Chr Hansen’s response to this is Acidifix – a range of mild cultures that increase sweetness perception.
“The acidity of the yogurt is ‘fixed’, which makes delicate flavours, such as rose hip and green tea, taste sweeter, so you don’t need as much sugar,” Bredmose adds.
Beneo’s Schmidt agrees that sugar reduction is a major trend in dairy.
“As clean-label and natural ingredients are also major trends in this category, it is key to replace the sugar with ingredients from a natural source,” he says.
Beneo’s Orafti oligofructose, which can be declared on pack as ‘chicory root fibre’, fits with this trend, Schmidt claims.
He cites sensory studies that show Orafti oligofructose contributes to sweetness, mouthfeel, body and fruit flavour in sugar-reduced fruit yogurt in a similar way to sugar while also helping to reduce total sugars by 20%, and added sugars by 35%.
But while consumers want less sugar, they are also looking for more energy from their dairy products – although not in the calorific sense.
Research studies (return to top)
Reflecting this quest for more health energy, recent consumer research commissioned by Beneo shows that yogurt is one of the main categories considered by consumers to be a good provider of energy.
“Healthy energy can translate into balanced energy, which can be delivered via Beneo’s low glycaemic sugar, Palatinose,” says Schmidt.
“Backed by an EU-approved health claim, this disaccharide contributes to a lower blood glucose rise,” he adds.
DSM has just involved 7,000 consumers in 10 countries across Europe, the Middle East and Africa, in a piece of research that reveals energy is the second biggest consumer health concern.
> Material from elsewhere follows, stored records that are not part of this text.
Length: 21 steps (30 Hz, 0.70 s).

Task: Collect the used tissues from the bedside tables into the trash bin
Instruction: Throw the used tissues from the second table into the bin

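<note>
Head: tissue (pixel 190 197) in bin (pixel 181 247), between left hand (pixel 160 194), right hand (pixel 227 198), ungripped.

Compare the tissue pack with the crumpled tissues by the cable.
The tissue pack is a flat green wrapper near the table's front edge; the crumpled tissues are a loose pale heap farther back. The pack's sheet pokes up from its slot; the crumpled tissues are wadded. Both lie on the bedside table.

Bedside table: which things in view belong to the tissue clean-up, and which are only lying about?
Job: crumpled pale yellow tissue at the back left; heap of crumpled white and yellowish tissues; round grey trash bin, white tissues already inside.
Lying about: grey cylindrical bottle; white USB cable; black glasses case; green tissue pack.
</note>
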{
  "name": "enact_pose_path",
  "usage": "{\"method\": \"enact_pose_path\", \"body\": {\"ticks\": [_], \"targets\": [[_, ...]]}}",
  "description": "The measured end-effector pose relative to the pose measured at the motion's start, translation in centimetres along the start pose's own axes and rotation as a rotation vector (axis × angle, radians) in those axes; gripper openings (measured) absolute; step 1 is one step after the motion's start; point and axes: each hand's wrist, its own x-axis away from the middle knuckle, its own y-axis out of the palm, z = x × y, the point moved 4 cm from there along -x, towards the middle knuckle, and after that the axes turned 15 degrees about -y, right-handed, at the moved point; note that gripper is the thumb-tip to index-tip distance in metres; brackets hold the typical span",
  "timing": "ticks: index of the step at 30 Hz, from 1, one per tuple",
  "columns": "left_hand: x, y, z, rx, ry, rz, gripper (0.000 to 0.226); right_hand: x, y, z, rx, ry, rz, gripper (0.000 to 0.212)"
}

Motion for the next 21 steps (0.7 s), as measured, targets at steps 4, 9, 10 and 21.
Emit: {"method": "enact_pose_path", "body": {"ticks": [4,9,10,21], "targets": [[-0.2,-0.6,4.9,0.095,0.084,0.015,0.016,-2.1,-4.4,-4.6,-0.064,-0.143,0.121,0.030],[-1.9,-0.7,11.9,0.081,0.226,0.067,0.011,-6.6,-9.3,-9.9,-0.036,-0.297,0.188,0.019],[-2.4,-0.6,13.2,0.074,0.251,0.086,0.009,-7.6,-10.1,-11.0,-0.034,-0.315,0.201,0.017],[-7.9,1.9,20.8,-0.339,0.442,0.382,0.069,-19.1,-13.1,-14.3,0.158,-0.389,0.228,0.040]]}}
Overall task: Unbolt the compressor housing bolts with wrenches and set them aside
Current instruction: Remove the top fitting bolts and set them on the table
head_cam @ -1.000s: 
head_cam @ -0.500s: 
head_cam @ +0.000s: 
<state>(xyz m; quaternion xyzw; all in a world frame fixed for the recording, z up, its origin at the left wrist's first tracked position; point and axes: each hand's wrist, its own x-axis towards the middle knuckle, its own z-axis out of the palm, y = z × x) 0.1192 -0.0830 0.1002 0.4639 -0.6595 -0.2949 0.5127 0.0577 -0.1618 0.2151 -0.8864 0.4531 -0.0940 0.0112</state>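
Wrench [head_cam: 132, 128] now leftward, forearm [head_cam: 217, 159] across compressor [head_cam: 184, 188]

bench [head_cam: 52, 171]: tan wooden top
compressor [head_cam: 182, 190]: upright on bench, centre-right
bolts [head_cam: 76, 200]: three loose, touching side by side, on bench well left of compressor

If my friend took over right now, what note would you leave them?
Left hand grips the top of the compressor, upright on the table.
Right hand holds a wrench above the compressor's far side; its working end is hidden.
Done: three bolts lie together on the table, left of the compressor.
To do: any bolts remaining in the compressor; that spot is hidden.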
“I think this can be addressed in dairy through the enrichment of products with B vitamins, which have an approved health claim for energy,” says Pavlidou.
Should dairy manufacturers choose to enhance the appeal of their products through a digestive health, high protein or energy claim, it’s likely the approach will only work if the basics are right. And that means keeping ingredients real.
“People want real food – they don’t want artificial ingredients in there – just milk, culture and sugar,” says Bredmose.